Carlos Ferello es un jubilado amante del mar y las expediciones. También es el único ciudadano argentino que estuvo a bordo del MV Hondius, el crucero que protagonizó un brote de hantavirus que se convirtió en noticia internacional y que hasta el momento ha cobrado la vida de tres personas.
Tras la llegada del barco a las islas Canarias el pasado domingo, Ferello fue evacuado y deberá permanecer en cuarentena durante al menos 42 días en un hotel de Ámsterdam. En entrevista con CNN, el argentino relató en primera persona cómo vivió desde adentro el desarrollo del brote.
Un viaje de aventura que se convirtió en pesadilla
Ferello no era un desconocido para la empresa Oceanwide Expeditions, operadora del MV Hondius. Hace dos años ya había viajado con ellos hasta la Antártida. ‘Me gustó mucho el barco. A mí me gusta mucho navegar y el mar’, confesó el jubilado.
Fue precisamente un correo electrónico lo que lo convenció de embarcarse nuevamente. La propuesta era un viaje de 30 días: el buque partía el 1 de abril desde Ushuaia, Argentina, con destino a Cabo Verde. No se trataba de un crucero de lujo con piscinas ni pistas de baile, sino de una expedición de exploración con casi 150 personas entre pasajeros y tripulación.
Las primeras muertes y la sombra del hantavirus
De las tres víctimas fatales del brote, dos eran un matrimonio de Países Bajos. Según recuerda Ferello, el viaje comenzó a complicarse cuando el esposo de esa pareja empezó a presentar síntomas apenas cinco días después de zarpar. A los diez días de iniciado el trayecto, el pasajero murió a bordo.
‘Ninguno sospechaba ni había los medios necesarios para determinar si era hantavirus o no. Empezó con características de una gripe fuerte y después con problemas gastrointestinales. Al tiempo él murió’, declaró Ferello, quien describió el episodio como un evento ‘un poco traumático’.
Sin embargo, la vida a bordo continuó con relativa normalidad, pues nadie imaginaba que se trataba del inicio de un brote de una enfermedad considerada rara. La esposa del fallecido desembarcó el 24 de abril en la isla británica de Santa Elena con problemas estomacales. Su estado empeoró y dos días después murió en un hospital de Johannesburgo, Sudáfrica, mientras intentaba regresar a su país.

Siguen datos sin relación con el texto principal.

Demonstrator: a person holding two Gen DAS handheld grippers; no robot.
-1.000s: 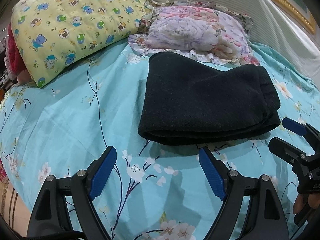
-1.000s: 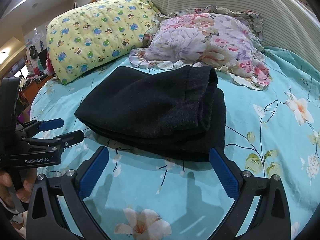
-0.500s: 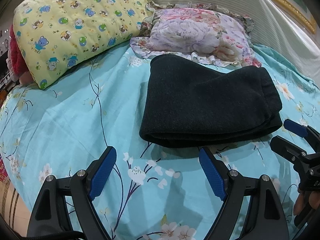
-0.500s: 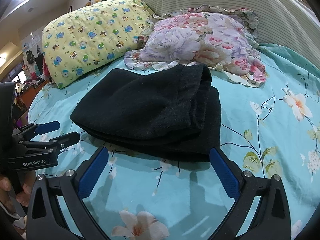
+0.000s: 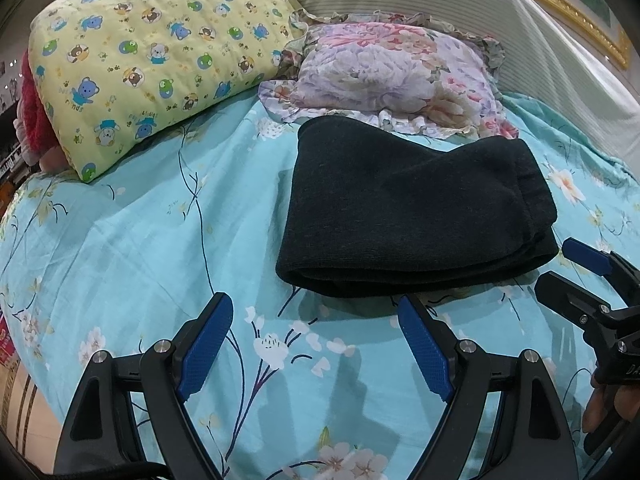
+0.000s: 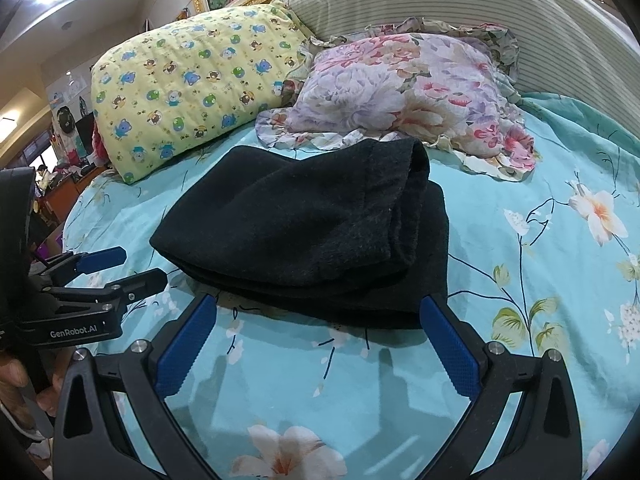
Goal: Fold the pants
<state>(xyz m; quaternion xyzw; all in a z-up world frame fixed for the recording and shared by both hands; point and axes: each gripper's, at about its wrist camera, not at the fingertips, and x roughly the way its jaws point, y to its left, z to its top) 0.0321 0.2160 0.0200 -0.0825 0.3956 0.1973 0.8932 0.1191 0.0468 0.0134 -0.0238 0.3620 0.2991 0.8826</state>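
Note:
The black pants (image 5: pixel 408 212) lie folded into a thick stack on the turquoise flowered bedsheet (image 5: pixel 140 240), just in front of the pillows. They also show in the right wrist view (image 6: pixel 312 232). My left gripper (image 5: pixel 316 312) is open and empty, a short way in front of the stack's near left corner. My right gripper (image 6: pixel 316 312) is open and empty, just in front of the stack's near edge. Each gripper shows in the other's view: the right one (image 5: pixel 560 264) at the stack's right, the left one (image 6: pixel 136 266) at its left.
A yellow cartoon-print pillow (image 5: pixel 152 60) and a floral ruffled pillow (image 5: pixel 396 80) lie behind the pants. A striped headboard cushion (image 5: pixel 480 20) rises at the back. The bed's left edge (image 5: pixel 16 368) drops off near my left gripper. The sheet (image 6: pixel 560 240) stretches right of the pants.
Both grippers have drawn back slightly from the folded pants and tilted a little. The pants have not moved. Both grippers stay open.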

‘Ahí fue cuando realmente salió a la luz que era el hantavirus. Hasta ese momento había sido una desgracia, una muerte con alguna complicación quizás por la edad, pero nunca se pensó que era un virus de este tipo’, añadió el argentino.
Restricciones a bordo similares a las del covid-19
Una vez confirmada la naturaleza del brote, las actividades en el crucero cambiaron de manera radical. Las medidas adoptadas recordaron, según los propios pasajeros, a las restricciones vividas durante la pandemia de coronavirus.
‘En lugares cerrados teníamos que estar con los barbijos, evitar reuniones de grupos en los almuerzos y en las comidas. Lo mejor posible era estar solos, así que toda esa parte social se evitó’, explicó Ferello.
¿Qué es el hantavirus?
El hantavirus es una enfermedad poco frecuente causada generalmente por la exposición a la orina o las heces de roedores infectados. Sus síntomas incluyen dolores de cabeza, fiebre, problemas gastrointestinales y complicaciones respiratorias que, en algunos casos, pueden ser graves y mortales.
La cepa detectada en el crucero es la denominada cepa de los Andes. Su transmisión de persona a persona es poco habitual, aunque se han registrado casos en entornos con contacto muy estrecho y prolongado. Esa particularidad convierte al MV Hondius en un caso de especial interés para las autoridades sanitarias internacionales.
Ferello, mientras tanto, aguarda en cuarentena en Ámsterdam. Su aventura de 30 días se extendió de una forma que jamás habría imaginado cuando revisó aquel correo electrónico con la oferta de expedición.